This is part 2 of a series of posts bout building a hybrid network connecting Windows Azure and on-premise. For more background on what the goals are, and for information on how to create the Azure Network and connect the VPN tunnel between on-premise and cloud see part 1.
Creating a DC on our Azure Network
I’m going to create a new VM on Azure using the VM gallery. One important point when doing this is that you should add a second drive to the VM for domain controllers. This is down to how read/write caching works on the primary drive (it’s enabled) which means there is a risk that a write operation may make it to the cache but not to the drive in the event of a failure. This would cause problems with AD synchronisation and for that reason we add a seond drive and disable caching on it so we can use it to host the AD database.
Before we create the new machine it’s a good idea to create a storage account. If we leave Azure to do it the account gets the usual random name. I prefer order and convention in these things, so I’ll create one myself.
When you create a storage account, Azure now creates a container within it named vhds and it uses that to hold the virtual hard disks for your VMs.
We can now create a virtual machine using the VM Gallery.
The Virtual Machine creation wizard will appear and show the numerous VM templates we can start from. I want a Server 2012 R2 DC so I’m going to choose Windows Server 2012 R2 Datacenter from the list.

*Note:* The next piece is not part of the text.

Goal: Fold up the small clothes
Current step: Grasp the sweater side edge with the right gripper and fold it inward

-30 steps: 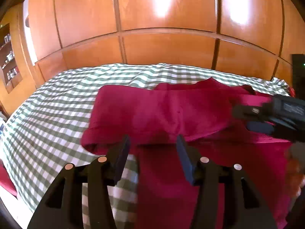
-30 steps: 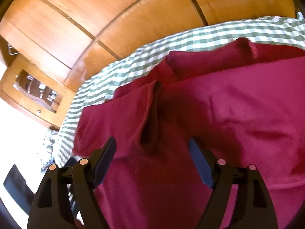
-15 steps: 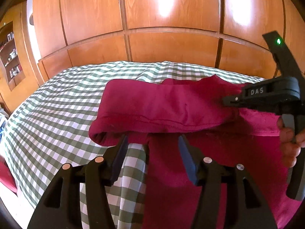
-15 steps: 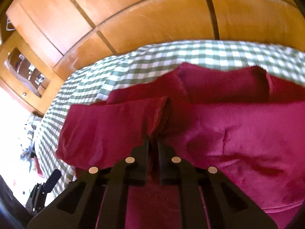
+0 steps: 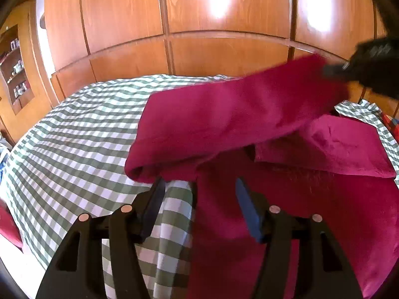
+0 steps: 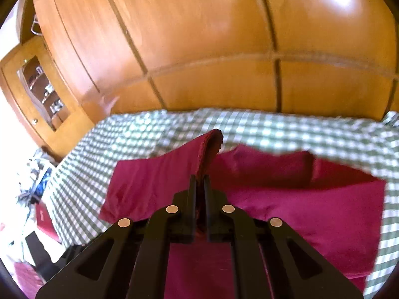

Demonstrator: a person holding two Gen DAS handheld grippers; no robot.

The next screen allows us to set the VM name. This is also used for the Azure Endpoint and must be unique within Azure. We can also choose a size for the VM from the available Azure VMs. This is a lab so I’m happy with a small VM. In production you would size the VM according to your AD.
We also need to provide a username and password that Azure will configure when it deploys the VM. We’ll use that to connect to the machine in order to join it to the domain.
The next screen asks for a whole bunch of information about where the new VM will be placed and what networks it will be connected to. The wizard does a pretty good job of selecting the right defaults for most settings.
I created two subnets in my virtual network so I could have an internal and external subnets. The DC shouldn’t have connections from outside our network so it’s going on subnet-1.
The final screen allows us to configure the ports that will be available through the Azure endpoints. If we remove these then we will only be able to connect to the new VM via our internal network. That’s exactly what I want, so I will click the big X at the right hand side of each endpoint to remove it.
When we click the final button Azure will show us that our new VM is provisioning.
Once the VM is running you can click on it to view the dashboard. You will see from mine that the new VM has no public IP address and that it has been give an internal IP address of 172.16.1.4 – on the Azure network I created earlier. The first server that you connect to a virtual network subnet in Azure will always get .4 as it’s address; the second gets .5, etc. An important point to note here is that if a virtual machine is deallocated (when you shut it down from the Azure portal it will do this) the DHCP-given IP address is released and another server could get that address. It’s important to be careful about the order you start machines in for this reason.
I haven’t added a second hard disk to the VM, so that’s our next step. At the bottom of the dashboard there is an Attach button that allows us to add an empty disk to the VM.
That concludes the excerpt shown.